I spent much of the last two weeks learning about Industrial Revenue Bonds (IRBs) to better understand the city’s proposed deal to issue $40 million of them to the mysterious private development company Astana, LLC, for a boutique hotel in the Distillery District. You can read the first of what should be several reports on that Astana deal here, which first came to City Council for consideration during last month’s May 25 City Council Work Session.
Astana’s IRB has understandably drawn most of the focus from that meeting, including mine. Whatever the ultimate discount that ends up accruing to the company through the city’s help in issuing it a $40 million loan, the public leverage is bound to be significant. In our city at least, the Astana deal is big news, in need of deep coverage.
But two other documents from that May 25 meeting also stood out to me as newsworthy, and neither are likely to get the sort of attention that they deserve. The first was a Council authorization to enter into a 13-month rental agreement with Civic Lex for an office on the 4th floor of the city’s Pam Miller Downtown Arts Center, located across from City Hall on Main Street.
The second was a $120,000 professional services contract with Millennium Learning Concepts, LLC, for a Diversity and Inclusion Workshop for city employees.
At $40 million, the Astana IRB represents our city’s post-covid return to big-project rentier capitalism, in which governments provide extra help and reduce market competition for a few high-wealth actors.
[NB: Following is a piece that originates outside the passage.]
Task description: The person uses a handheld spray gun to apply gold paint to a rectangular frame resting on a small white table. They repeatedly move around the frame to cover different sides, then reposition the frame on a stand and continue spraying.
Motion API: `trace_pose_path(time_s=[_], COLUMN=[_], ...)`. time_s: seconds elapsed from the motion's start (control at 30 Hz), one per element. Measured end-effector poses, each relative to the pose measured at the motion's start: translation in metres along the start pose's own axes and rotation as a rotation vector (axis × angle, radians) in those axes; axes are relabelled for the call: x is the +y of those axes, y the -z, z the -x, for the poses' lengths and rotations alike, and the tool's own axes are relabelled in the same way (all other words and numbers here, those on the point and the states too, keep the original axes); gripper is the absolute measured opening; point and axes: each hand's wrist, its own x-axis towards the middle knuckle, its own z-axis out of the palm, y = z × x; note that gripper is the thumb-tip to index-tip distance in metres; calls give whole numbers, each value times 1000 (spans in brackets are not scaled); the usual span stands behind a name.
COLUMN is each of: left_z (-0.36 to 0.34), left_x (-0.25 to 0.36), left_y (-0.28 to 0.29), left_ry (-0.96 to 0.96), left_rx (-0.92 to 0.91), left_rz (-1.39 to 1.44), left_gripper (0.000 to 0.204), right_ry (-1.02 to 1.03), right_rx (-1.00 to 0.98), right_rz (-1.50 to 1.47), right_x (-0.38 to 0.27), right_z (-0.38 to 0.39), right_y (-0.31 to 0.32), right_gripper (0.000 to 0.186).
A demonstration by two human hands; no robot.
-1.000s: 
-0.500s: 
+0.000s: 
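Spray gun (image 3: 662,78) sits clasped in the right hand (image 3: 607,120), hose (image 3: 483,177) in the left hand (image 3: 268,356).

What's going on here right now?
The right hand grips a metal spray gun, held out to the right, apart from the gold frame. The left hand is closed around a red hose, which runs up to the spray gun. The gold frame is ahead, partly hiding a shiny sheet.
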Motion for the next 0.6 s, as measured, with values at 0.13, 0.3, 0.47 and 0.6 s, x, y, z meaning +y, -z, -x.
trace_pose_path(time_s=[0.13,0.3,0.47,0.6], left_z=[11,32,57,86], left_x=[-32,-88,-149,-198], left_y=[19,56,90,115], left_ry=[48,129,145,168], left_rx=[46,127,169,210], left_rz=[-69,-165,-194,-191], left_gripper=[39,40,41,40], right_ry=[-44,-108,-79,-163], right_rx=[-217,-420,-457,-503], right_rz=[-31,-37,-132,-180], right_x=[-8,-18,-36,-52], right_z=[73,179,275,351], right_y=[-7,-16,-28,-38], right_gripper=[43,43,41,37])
It’s a form of civic inbreeding that ensures the right kind of people make the acceptable kind of investments. In this city of slave-owners-turned-horse-breeders, rentier capitalism is as native as the bluegrass we so cherish.
The CivicLex and Millennium Learning Concepts documents, meanwhile, tell a more minor tale of rent-extraction in the post-George Floyd era: how governments provide extra help and reduce market competition for a select few community and activist groups whose expertise lies mainly in getting grants and winning government contracts that (in turn) provide their income. These groups derive their community value not by providing any added useful community products or services or ideas, but rather by holding a monopoly on the delivery of such grant-given community contracts.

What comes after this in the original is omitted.